For branch additions, it has adopted a bottoms up approach.
Focusing on increasing deposits market share in lesser penetrated geographies / customer segments.
The bank has re-engineered its SME lending processes which has resulted in a decrease in TAT to seven days.
It has stayed away from rate competition in mortgages and the corporate segment and maintained pricing discipline.
In the past three years, the bank has strengthened underwriting and provisioning policies in unsecured loans.
Due to ~50% repo rate linked loans, we expect NIMs to get impacted in a rate cut cycle.

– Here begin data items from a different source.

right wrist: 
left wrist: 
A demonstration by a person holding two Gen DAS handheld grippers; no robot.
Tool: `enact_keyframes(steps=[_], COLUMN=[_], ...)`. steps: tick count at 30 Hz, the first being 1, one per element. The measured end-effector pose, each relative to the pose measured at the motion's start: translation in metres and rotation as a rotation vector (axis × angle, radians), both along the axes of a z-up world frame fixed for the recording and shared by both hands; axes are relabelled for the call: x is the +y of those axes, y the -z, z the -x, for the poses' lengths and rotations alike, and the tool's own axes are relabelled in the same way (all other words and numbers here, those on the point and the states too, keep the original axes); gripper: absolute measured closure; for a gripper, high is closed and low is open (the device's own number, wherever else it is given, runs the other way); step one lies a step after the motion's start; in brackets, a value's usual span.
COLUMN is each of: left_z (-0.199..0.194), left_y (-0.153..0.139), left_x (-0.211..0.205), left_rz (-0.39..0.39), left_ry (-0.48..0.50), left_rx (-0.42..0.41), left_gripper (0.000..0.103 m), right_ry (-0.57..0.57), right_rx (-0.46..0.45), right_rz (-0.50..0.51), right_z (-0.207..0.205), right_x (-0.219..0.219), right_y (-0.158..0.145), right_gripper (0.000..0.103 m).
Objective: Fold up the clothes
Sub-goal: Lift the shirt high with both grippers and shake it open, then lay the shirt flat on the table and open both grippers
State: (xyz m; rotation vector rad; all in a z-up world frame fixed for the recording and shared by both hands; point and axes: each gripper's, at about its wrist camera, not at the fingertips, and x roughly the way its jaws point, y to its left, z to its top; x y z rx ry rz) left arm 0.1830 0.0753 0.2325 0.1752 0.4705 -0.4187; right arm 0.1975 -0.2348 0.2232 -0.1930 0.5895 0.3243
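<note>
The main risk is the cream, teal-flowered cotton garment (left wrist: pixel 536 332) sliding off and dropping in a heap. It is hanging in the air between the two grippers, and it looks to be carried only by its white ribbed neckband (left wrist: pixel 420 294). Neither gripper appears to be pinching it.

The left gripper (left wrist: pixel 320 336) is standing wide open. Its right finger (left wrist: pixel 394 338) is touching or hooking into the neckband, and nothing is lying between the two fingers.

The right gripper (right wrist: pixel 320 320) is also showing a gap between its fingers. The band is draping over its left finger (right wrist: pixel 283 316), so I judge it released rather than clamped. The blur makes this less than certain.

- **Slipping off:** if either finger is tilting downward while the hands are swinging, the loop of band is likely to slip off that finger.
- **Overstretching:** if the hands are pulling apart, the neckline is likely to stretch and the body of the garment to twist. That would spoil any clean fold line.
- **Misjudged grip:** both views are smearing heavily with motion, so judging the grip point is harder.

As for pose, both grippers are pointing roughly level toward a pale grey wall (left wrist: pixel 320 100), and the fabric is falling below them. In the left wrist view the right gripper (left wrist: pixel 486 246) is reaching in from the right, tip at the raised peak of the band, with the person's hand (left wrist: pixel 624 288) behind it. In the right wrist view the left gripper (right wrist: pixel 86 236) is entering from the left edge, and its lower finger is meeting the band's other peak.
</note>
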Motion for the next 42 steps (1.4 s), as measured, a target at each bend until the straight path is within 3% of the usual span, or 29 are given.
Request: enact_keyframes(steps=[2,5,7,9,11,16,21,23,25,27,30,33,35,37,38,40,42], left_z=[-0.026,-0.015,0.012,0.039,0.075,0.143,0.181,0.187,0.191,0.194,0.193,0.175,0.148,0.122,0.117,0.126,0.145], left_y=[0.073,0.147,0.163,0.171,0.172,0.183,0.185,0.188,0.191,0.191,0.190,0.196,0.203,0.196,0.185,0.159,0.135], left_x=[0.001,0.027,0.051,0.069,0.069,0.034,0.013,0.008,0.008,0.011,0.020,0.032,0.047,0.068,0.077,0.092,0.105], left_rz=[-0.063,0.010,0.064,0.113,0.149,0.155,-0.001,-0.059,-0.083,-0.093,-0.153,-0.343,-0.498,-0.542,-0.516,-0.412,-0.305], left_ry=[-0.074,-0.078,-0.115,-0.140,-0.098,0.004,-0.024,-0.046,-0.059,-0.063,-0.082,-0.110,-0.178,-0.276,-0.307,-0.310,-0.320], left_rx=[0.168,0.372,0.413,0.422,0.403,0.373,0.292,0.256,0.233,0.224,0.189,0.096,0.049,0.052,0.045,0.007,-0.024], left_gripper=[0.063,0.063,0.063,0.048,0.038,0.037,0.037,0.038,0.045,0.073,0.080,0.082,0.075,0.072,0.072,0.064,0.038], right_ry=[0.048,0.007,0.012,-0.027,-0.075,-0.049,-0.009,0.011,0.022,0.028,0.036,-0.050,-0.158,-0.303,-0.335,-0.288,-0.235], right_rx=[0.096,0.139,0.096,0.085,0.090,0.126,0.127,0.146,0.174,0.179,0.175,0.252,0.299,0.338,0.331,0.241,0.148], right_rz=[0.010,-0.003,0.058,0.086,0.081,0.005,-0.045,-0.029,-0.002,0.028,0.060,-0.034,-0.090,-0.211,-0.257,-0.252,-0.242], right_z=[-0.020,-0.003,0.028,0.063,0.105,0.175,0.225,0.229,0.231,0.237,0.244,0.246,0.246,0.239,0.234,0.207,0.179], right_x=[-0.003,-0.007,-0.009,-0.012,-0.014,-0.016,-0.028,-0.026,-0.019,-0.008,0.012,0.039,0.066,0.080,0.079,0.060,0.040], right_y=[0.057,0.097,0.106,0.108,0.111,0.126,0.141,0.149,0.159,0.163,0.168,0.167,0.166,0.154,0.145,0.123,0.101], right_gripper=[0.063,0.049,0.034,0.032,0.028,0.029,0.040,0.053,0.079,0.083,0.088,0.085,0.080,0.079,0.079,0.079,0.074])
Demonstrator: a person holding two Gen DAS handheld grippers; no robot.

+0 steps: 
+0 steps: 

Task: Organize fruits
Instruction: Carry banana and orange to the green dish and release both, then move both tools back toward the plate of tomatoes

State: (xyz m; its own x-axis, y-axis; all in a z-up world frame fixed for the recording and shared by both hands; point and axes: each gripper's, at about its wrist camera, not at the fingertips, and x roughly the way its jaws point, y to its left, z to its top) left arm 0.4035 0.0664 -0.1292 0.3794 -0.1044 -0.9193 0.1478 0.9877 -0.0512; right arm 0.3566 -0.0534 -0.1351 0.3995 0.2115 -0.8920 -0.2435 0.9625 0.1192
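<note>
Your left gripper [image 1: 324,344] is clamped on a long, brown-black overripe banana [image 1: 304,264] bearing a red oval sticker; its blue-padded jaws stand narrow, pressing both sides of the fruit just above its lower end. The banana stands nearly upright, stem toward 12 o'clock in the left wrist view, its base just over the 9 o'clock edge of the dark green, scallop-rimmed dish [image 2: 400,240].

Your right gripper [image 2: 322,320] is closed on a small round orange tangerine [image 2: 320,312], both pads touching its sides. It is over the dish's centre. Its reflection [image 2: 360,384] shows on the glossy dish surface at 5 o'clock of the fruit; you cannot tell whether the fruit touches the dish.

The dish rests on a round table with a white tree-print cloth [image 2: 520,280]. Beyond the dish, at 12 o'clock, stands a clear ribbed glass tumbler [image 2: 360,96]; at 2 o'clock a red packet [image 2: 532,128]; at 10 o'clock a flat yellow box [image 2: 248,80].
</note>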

This, coupled with upward normalization in credit costs, is expected to lead to a moderation in RoA to 2.2% over FY24-FY27E.
We have valued ICICI Bank at 2.9 times Sept 2026E adjusted book value (as against 2.8 times June 2026E ABV earlier), which results in a standalone value per share of Rs 1,351. Adding subs. value per share of Rs 193, we derive a target price of Rs 1,544 (versus Rs 1,450 earlier).
Our target multiple is at an 11.1% premium to the past five-year average multiple of 2.6 times, which adequately captures a double-digit earnings CAGR of 12.6% over FY24-FY27E.
Earnings will be driven by loan CAGR of 15.5%, NIM of 4.3%, improvement in opex ratios and average credit cost of 57 bps, thereby leading to average RoA of 2.2% during FY24- FY27E. Maintain ‘Buy’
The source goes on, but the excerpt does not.